Goblin House
Claim investigated: HPSP the Korean semiconductor company could theoretically appear in US SEC filings as a disclosed vendor, supplier, or investment holding in filings by US companies or SEC-registered investment funds, even without direct SEC registration Entity: HPSP Original confidence: inferential Result: STRENGTHENED → SECONDARY
The inferential claim is technically sound but represents a complete jurisdictional mismatch. While Korean HPSP could theoretically appear in US SEC filings through indirect disclosure pathways, the investigation's established facts reveal systematic disambiguation failure - all 40+ facts address unrelated US entities rather than the Korean semiconductor company under investigation.
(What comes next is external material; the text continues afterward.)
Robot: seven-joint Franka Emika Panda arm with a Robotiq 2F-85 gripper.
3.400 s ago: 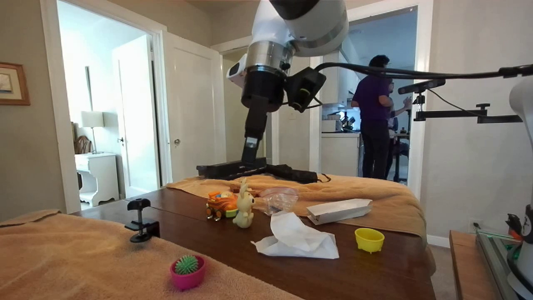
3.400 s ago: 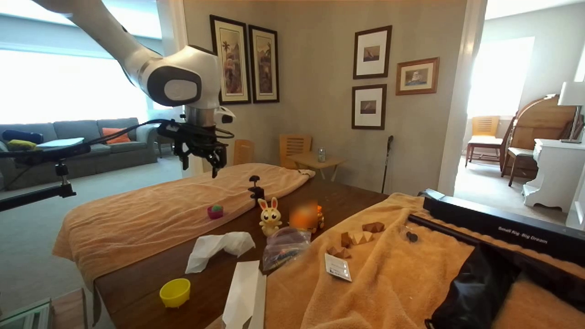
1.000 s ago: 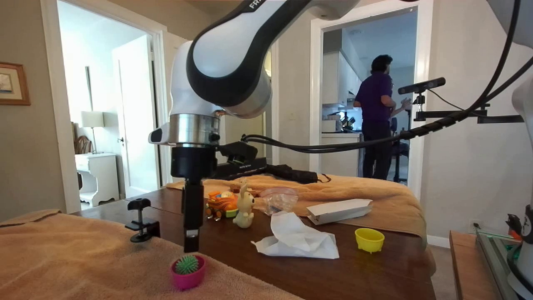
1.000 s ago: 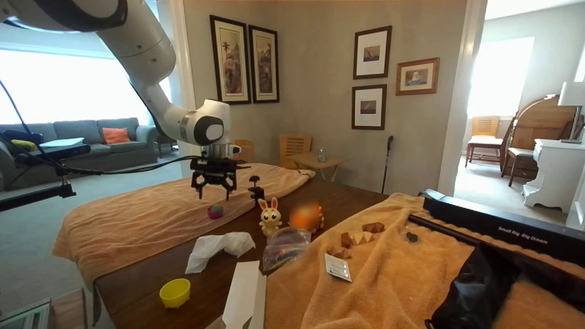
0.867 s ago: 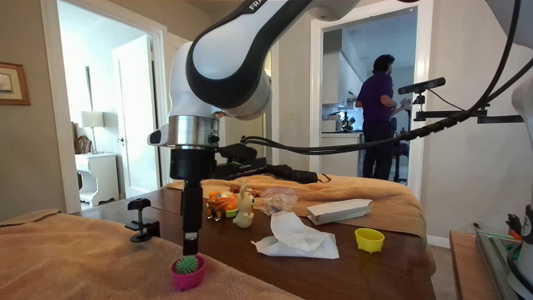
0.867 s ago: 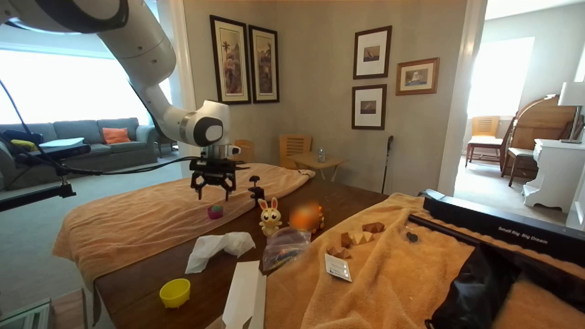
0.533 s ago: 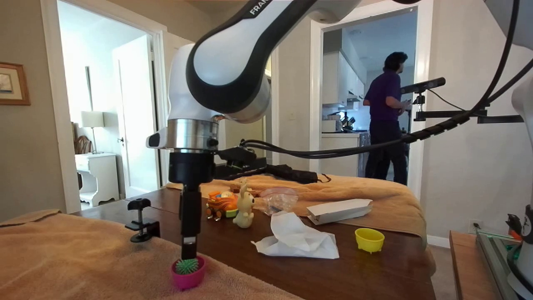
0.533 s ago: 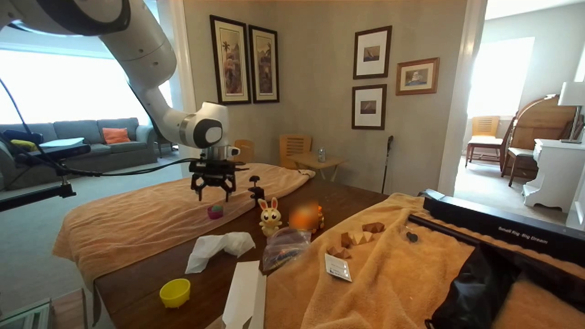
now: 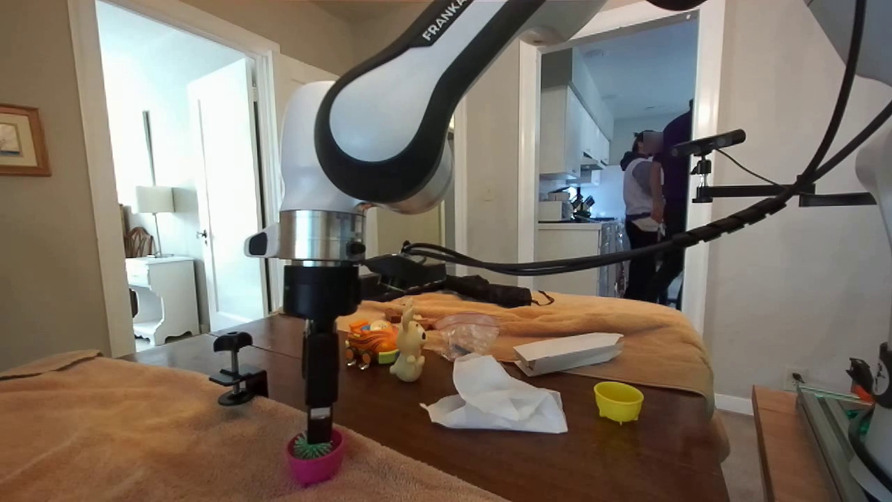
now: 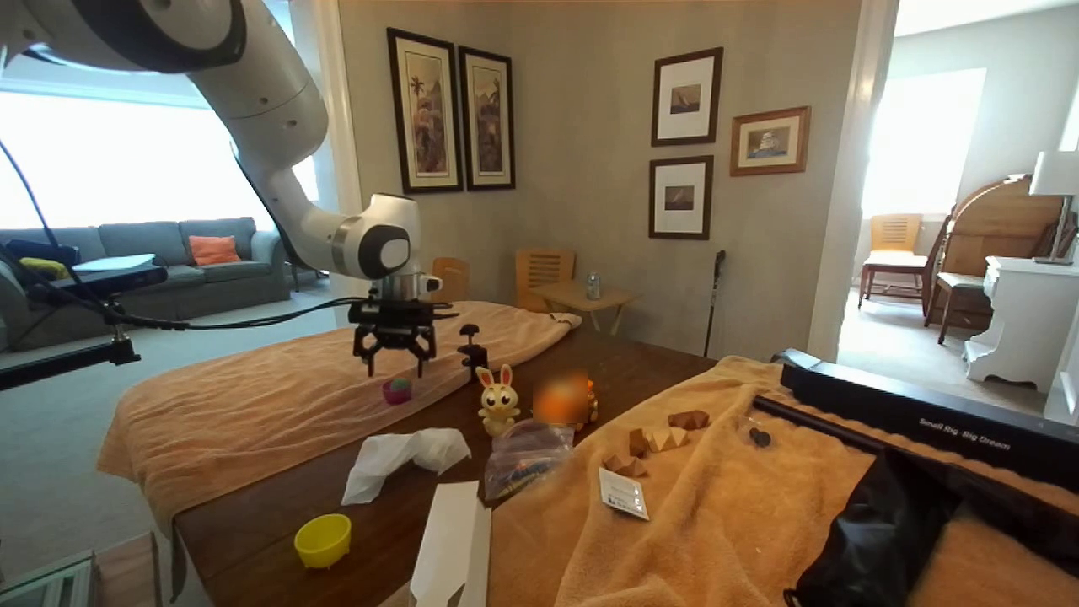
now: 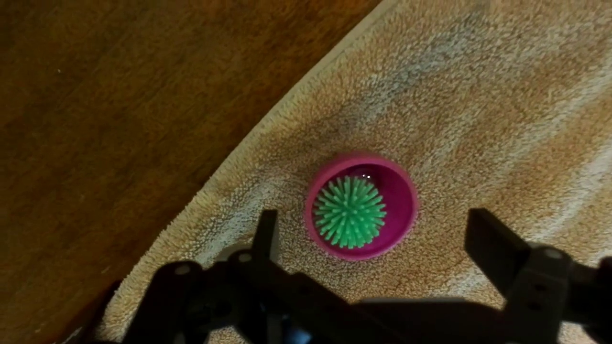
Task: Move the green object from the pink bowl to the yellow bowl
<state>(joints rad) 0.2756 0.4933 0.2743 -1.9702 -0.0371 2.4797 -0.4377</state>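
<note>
The green object (image 11: 350, 212), a spiky ball, sits inside the pink bowl (image 11: 400, 205), against its left side in the wrist view. The ball (image 9: 311, 447) and pink bowl (image 9: 315, 471) also show in an exterior view, on the towel near the table edge. My gripper (image 11: 373, 215) is open and empty, pointing down above the bowl, with the bowl between its fingers but nearer the left one. In an exterior view the gripper (image 10: 395, 367) hangs just above the bowl. The yellow bowl (image 9: 619, 403) stands empty on the brown table in both exterior views, out of the wrist view.
A black clamp (image 9: 235, 369) stands near the pink bowl. A rabbit figure (image 9: 408, 352), an orange toy car (image 9: 369, 343), a clear bag (image 9: 467, 336), crumpled white paper (image 9: 498, 401) and a white box (image 9: 568, 352) lie between or beyond the bowls.
Over about three seconds my gripper has come from a higher, tilted pose to pointing straight down over the pink bowl. In the last second it has sunk further. The ball and bowls have not moved.
</note>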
Reasoning: The claim correctly identifies the primary mechanism (indirect SEC disclosure through US investors/suppliers) by which a Korean company could appear in US regulatory filings. However, verification requires accessing Korean regulatory systems (DART, KIPO) rather than US databases. The Crescendo 39.42% stake represents the most likely SEC touchpoint if Crescendo operates US-registered funds.
SEC EDGAR: Crescendo Equity Partners in Form ADV, 13F, or 10-K filings
Would confirm whether Crescendo's US funds must disclose the HPSP stake and establish the primary SEC visibility pathway
other: HPSP (KOSDAQ: 403870) in Korea's DART electronic disclosure system
Would verify the 639% return, 181.4 billion won sales, and Crescendo ownership claims with primary source documentation
USASpending: High-pressure hydrogen annealing equipment or semiconductor manufacturing equipment in CHIPS Act procurement records
Would establish whether Korean HPSP appears as equipment supplier in US federal spending on semiconductor infrastructure
SEC EDGAR: TSMC, Intel, GlobalFoundries, Micron supplier disclosures mentioning hydrogen annealing equipment or Korean vendors
Would identify US semiconductor company disclosures of HPSP as critical equipment supplier
CRITICAL — This investigation exposes fundamental gaps in cross-jurisdictional regulatory transparency for foreign semiconductor companies operating in critical US supply chains. The complete absence of verified information about a claimed 'world's only manufacturer' in advanced semiconductor processing represents a significant intelligence and supply chain security blind spot, especially given CHIPS Act strategic objectives.